In primary school we first met and got on fairly well, in the first year of grammar school we nearly became friends but it went downhill from there. Don't know if it was his fault or mine. Him with all those stupid and absolutely useless graphs and quadratic equations. Me with my laziness and complete unwillingness to see his inner beauty and magic.
When trigonometry was the thing to do our relationship lit up again, a flash in the pan, after that things where hopeless. Unable to get a divorce from him till the end of school after grade 13 I spend the last years completely ignoring him, pretending he wasn't there.
Not fulfilling the tasks and duties he gave me, not reading the books he recommended, nothing.
I was physically present when I had to be, nothing more.
Unfortunately my maths teacher of the years 12 and 13 was (and still is) a way to friendly man. He didn't stop trying to get me interested in the fascinating world of numbers and coordinate systems. He failed...
In one exam (one out of many) I managed to score 0 out of 15 points. I wasn't the only one so the exam got repeated. After handing my nearly empty paper in, my teacher asked me in a nearly anxious way "And, did it go better this time?!?".
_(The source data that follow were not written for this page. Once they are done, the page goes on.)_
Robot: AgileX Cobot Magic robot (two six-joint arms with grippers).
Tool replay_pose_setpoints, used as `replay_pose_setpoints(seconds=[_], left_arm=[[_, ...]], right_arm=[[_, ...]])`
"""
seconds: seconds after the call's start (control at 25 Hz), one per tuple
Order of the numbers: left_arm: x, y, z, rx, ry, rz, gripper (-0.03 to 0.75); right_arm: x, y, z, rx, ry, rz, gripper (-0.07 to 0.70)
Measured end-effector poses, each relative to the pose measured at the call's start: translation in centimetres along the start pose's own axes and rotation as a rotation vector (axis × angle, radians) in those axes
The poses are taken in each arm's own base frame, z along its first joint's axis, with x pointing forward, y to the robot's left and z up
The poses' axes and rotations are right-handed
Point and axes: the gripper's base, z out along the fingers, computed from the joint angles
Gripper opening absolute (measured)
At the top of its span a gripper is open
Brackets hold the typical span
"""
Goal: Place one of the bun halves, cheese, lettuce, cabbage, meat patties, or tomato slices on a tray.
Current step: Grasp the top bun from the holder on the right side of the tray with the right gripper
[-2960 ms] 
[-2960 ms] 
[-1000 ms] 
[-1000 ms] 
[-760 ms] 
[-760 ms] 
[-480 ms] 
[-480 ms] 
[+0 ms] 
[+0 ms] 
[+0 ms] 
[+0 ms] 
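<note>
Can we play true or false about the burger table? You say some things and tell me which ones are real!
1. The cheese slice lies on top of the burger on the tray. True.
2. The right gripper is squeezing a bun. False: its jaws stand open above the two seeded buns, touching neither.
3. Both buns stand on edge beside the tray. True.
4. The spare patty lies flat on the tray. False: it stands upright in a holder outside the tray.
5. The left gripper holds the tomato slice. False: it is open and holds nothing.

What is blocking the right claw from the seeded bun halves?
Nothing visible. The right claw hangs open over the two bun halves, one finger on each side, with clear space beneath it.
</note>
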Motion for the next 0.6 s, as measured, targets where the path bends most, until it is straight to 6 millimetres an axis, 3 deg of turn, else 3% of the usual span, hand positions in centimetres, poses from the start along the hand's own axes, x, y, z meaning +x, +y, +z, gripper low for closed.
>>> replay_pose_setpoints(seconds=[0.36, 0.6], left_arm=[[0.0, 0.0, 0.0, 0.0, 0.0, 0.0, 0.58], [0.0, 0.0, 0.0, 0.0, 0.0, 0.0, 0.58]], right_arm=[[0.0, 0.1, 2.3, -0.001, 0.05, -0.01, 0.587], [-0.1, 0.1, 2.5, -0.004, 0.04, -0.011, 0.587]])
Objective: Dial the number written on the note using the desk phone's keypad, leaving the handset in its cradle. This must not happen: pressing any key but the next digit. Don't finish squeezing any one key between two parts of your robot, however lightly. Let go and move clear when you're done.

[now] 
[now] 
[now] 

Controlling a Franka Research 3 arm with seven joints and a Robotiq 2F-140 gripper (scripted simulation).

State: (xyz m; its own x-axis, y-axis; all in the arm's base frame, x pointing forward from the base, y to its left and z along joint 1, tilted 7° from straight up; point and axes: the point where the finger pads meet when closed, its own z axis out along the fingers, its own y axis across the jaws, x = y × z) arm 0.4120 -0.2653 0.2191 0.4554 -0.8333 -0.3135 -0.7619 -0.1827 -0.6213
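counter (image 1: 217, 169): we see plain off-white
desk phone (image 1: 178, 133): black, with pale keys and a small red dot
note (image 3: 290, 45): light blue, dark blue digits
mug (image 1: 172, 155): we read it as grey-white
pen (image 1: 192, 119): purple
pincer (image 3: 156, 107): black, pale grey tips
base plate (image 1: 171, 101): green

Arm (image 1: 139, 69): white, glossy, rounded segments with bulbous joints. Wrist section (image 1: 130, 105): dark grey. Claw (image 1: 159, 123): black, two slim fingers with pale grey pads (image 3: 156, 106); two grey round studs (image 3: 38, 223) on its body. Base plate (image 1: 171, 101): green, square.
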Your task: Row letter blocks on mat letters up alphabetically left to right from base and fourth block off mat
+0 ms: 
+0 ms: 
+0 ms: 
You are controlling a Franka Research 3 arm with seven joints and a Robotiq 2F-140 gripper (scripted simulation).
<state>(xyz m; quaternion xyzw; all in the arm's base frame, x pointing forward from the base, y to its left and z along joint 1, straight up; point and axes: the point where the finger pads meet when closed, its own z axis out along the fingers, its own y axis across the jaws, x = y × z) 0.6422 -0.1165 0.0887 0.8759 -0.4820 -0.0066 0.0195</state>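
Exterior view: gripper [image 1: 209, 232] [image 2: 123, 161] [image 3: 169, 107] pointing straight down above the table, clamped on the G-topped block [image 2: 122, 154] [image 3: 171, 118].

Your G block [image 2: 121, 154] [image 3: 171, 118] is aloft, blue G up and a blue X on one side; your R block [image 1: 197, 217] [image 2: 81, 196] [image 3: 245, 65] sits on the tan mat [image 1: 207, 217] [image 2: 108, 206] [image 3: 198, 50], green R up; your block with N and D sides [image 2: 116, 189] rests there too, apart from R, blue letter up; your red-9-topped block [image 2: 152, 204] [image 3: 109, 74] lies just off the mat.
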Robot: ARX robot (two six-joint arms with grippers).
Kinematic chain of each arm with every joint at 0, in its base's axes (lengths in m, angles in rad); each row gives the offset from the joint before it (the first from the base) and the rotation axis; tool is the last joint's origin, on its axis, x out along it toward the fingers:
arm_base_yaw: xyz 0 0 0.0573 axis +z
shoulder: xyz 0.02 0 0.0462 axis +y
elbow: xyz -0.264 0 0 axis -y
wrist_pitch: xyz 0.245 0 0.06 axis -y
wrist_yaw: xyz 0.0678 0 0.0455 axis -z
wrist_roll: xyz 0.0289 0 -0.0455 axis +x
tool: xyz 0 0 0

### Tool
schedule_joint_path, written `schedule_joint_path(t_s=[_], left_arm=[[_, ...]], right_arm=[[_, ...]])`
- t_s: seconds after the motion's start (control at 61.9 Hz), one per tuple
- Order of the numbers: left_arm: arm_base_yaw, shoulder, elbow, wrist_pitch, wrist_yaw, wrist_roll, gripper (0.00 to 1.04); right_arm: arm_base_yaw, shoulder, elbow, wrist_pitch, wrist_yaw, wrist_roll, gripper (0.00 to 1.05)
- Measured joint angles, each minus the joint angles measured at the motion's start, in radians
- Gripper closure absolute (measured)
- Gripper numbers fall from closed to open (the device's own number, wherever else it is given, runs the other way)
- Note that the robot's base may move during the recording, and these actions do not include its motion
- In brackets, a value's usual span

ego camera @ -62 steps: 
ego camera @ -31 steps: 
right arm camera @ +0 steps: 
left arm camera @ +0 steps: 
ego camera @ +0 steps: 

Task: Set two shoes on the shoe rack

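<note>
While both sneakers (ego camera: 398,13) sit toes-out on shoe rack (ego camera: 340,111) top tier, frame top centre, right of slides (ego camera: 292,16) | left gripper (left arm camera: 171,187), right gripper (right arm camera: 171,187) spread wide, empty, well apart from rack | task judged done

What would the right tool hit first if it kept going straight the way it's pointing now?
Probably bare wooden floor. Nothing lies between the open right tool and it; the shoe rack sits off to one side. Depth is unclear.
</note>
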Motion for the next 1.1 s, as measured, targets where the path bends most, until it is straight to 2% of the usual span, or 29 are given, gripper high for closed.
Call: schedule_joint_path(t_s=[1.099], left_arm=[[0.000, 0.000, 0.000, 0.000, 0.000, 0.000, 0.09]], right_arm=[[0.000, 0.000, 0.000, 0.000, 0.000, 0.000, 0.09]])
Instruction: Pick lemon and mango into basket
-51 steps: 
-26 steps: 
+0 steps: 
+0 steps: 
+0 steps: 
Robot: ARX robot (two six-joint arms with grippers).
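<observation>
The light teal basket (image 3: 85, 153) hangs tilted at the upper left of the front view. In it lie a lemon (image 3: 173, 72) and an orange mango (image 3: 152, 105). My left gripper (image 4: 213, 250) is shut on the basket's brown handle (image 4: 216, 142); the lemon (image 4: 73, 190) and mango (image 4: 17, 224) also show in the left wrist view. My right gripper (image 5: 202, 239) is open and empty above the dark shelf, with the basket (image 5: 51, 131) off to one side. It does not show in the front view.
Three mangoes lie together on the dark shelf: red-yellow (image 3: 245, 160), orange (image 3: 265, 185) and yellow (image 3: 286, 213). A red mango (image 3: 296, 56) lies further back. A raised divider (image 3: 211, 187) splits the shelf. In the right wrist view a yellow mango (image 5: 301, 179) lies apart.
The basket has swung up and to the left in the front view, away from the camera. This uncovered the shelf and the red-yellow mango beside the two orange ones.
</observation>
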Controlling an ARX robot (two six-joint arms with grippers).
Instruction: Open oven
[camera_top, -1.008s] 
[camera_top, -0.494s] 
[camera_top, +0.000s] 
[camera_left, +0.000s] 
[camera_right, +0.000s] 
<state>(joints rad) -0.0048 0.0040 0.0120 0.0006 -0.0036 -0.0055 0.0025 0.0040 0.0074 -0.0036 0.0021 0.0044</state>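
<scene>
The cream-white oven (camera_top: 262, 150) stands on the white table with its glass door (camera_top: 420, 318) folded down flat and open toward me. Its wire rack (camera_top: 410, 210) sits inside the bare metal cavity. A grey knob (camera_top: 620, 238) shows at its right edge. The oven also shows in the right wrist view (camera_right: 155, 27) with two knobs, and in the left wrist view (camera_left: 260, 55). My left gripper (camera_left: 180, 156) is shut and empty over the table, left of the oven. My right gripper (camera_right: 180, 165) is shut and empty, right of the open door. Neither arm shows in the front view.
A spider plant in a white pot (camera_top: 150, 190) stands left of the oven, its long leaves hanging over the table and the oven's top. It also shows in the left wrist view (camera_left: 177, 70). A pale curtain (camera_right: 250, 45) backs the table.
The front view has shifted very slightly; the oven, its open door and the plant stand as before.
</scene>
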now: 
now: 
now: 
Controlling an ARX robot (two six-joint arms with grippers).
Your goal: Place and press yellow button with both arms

My reply was "Einen Hauch besser " ("a whiff better").
He laughed...laughed a lot.
The exam came back and I had 1 out of 15points, still failed but not bad enough any more to stop me from graduating.
Last week I ran into my maths teacher at the station. 13 years later. He still recognized me, smiled at me and shouted across the street "Einen Hauch besser!"
Great when teachers accept that, despite failing in their particular subject, you are still a decent and maybe even likeable person.
PS: If you are interested how the relationship between maths and me went on. Well, the often promised "One day you WILL need it" never came...we succesfully got a divorce after the very last exam and I haven't spend any time with him since.